Hugo Metellus was born in Toul around 1080. He first attended the schools in his hometown and probably made the acquaintance of the future bishop of Würzburg , Embricho , and a teacher named Tiescelinus. Hugo enjoyed a broad education in the trivium and quadrivium sciences. It is possible that one of his teachers was the famous Odo von Tournai , who is said to have been in Toul at the time. Hugo preferred to study ancient writers such as B. Aristotle and Cicero , whom he quotes widely in his works.
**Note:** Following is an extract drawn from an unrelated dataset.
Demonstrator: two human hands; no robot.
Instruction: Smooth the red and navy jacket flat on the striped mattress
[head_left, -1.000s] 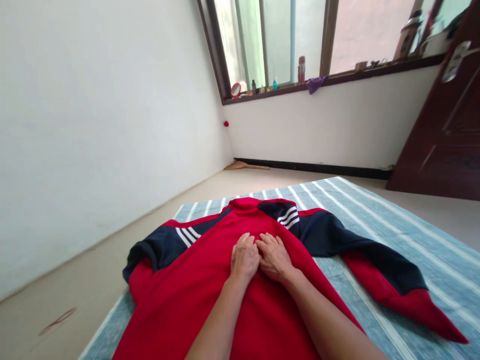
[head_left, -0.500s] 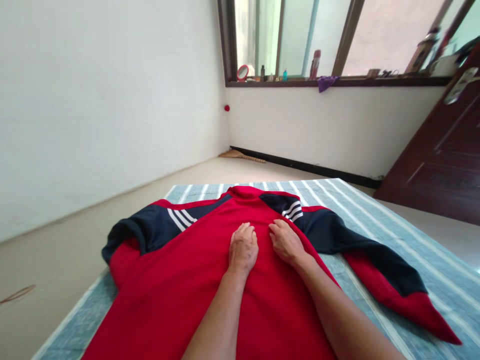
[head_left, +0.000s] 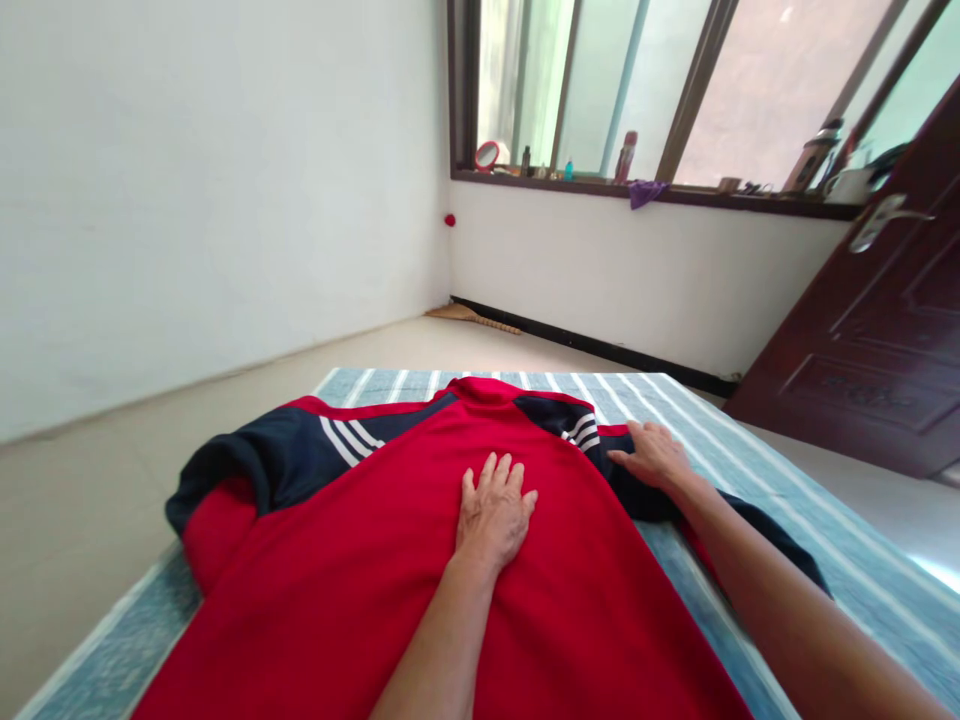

Hugo did not reveal his other places of study, at least he studied dialectics and rhetoric, presumably also the grammarian and philosopher Macrobius under Magister Hugo, Augustinian Abbot of Saint-Jean in Chartres between 1131 and 1136. He later sent him some writings for examination. As you can see from his correspondence, his subjects also included music, arithmetic, geometry and astronomy. At the end of his school career, after a stay in Rome around 1115, Hugo Metellus went to see the theologian Anselm in Laon to study the New and Old Testaments. This happened around the same time that Peter Abelard challenged Anselm in a scientific dispute.
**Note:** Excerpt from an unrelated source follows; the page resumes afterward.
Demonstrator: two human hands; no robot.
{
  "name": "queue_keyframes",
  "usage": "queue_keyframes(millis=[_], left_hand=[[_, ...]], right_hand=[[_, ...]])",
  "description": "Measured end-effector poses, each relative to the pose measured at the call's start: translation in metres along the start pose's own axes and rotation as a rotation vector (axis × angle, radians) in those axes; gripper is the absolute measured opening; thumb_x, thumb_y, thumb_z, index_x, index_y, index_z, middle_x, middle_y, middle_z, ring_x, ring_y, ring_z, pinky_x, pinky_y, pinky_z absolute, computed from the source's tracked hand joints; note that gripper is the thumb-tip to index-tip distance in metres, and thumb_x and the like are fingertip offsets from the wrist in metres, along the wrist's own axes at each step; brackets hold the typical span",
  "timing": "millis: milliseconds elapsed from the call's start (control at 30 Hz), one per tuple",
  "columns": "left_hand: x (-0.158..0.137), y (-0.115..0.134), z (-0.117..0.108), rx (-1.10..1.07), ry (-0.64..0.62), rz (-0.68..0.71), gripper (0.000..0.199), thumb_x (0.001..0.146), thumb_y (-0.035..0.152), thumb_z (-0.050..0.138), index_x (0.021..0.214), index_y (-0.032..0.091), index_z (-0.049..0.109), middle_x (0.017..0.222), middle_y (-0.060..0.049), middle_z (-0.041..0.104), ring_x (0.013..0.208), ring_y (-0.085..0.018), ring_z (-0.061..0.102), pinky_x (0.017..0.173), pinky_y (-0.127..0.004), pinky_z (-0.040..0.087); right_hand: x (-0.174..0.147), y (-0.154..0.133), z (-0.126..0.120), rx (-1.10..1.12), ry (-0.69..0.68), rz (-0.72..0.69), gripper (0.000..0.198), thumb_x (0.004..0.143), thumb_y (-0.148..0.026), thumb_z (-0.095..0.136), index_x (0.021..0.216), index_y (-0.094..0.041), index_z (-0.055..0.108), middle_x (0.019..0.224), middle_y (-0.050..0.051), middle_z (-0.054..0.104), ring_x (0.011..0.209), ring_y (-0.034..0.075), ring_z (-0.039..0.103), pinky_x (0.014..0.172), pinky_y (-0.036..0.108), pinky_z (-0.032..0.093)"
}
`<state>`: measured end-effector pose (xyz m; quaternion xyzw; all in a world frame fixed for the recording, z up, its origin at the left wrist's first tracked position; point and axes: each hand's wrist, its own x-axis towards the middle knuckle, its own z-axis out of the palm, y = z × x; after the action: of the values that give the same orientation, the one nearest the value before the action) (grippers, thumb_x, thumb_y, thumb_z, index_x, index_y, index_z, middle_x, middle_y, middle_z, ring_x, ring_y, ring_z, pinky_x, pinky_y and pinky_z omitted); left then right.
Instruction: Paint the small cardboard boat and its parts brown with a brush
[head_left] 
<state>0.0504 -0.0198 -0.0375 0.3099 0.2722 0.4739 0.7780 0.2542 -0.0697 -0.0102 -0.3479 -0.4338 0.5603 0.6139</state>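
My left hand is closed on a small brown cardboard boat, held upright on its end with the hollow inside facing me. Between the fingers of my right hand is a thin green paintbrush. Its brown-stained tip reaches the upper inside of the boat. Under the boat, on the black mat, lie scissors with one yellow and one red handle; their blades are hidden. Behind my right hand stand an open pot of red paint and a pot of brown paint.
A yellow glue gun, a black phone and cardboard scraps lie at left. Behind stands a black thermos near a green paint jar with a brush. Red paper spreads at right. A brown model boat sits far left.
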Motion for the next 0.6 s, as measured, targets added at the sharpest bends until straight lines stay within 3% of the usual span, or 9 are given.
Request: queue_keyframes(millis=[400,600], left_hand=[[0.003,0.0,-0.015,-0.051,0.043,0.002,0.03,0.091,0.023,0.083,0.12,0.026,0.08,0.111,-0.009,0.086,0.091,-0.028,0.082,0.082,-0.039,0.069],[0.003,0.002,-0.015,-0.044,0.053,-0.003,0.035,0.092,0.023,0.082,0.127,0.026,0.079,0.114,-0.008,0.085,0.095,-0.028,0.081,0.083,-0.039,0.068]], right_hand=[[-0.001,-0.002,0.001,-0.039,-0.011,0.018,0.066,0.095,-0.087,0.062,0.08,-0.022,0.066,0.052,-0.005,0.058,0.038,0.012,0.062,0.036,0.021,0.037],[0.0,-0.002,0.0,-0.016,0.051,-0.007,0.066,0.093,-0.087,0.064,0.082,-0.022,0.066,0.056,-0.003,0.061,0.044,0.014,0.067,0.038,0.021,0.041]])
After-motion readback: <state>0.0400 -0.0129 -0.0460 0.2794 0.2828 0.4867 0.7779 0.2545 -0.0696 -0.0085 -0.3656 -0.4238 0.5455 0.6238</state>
For unspecified reasons, Hugo Metellus interrupted his studies in Laon prematurely and entered with 35 years, 1115-1120, as a novice in the Regularkanonikerstift Saint-Léon in his hometown Toul one which in the year 1091 by Bishop Pibo of Toul was founded . The pen followed the less strict rule of Saint-Ruf in Avignon , not that of Norbert von Xanten , which Hugo was rather critical of. Hugo later often addressed his conversion in his letters.

As an Augustinian canon, Hugo Metellus maintained a rich correspondence. I.a. he wrote to Archbishop Albero von Trier , the Bishops Embrico von Würzburg , Stefan von Metz and Heinrich von Toul , but also to the great Bernhard von Clairvaux , to Fulko von Epernay, Simon von Saint-Clément, Wilhelm von Saint-Thierry , Hugo von Chartres, Peter Abelard and even Pope Innocent II. He also tried to contact Heloisa , the abbess of Paraclete , not long after 1131, at a time when their monastery had just come under papal protection. The many correspondence with letters indicate that Hugo Metellus had acquired a reputation that went beyond the borders of his hometown. Hugo maintained great respect for his theology teacher Anselm von Laon throughout his life, which inevitably brought him into opposition to Peter Abelard and his new teachings.
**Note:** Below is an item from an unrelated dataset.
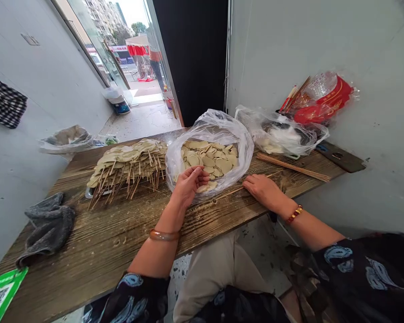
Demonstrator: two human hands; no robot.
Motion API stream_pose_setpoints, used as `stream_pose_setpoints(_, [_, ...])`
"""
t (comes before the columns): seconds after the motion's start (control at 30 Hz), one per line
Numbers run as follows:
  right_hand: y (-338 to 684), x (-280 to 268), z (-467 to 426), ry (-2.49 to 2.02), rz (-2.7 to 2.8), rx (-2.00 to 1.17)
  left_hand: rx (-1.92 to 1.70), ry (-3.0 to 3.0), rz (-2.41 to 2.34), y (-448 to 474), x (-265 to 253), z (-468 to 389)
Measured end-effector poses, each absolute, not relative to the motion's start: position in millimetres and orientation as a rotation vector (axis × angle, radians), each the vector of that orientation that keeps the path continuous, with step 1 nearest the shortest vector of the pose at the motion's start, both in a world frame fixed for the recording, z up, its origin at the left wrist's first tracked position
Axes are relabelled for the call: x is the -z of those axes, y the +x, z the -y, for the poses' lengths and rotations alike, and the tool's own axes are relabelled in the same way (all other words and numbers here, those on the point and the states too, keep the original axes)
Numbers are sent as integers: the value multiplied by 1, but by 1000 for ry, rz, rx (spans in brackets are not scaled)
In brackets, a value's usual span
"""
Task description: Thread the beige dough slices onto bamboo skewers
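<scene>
My left hand (190,183) is at the near side of a clear plastic bag (244,148), its fingers curled together. Whatever they pinch, if anything, is hidden. Inside the opened bag lies a heap of thin, pale beige slices (208,157), with a few right by my fingertips. My right hand (261,189) rests low over the table, closed on a thin wooden skewer (229,193) whose tip points left towards the bag. Left of the bag, a pile of skewered slices (131,159) is stacked on a tray, sticks jutting towards me.
A bundle of bare skewers (294,167) lies on the wooden table (121,242) to the right, beside a dark flat board (341,157). Behind it are another plastic bag (279,134) and red packaging (323,105). A grey cloth (50,224) and a green QR card (5,291) lie left.
</scene>
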State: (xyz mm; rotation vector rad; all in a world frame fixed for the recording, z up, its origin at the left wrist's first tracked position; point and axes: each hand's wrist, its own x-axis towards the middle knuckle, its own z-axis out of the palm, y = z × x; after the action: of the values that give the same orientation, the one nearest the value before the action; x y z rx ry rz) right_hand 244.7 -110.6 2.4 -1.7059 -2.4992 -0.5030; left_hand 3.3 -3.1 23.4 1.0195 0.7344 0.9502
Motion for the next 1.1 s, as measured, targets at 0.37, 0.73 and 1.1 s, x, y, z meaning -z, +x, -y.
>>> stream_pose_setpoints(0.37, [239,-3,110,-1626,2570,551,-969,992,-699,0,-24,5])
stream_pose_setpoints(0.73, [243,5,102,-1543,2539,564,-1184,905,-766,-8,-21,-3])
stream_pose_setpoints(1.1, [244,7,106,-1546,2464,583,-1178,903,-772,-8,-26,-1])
Not much is known about the other contents of his life as a regular canon. In any case, Hugo gave lessons as a teacher in the disciplines in which he trained.

Hugo is said to have died around 1150. He is registered as Magister Hugo Metellus Canonicus in the Book of the Dead of Toul Cathedral . However, it cannot be completely ruled out that Hugo was almost 100 years old, because a regular canon of the same name from Oignies appears in a document from Countess Mathilde von Nevers from 1177 .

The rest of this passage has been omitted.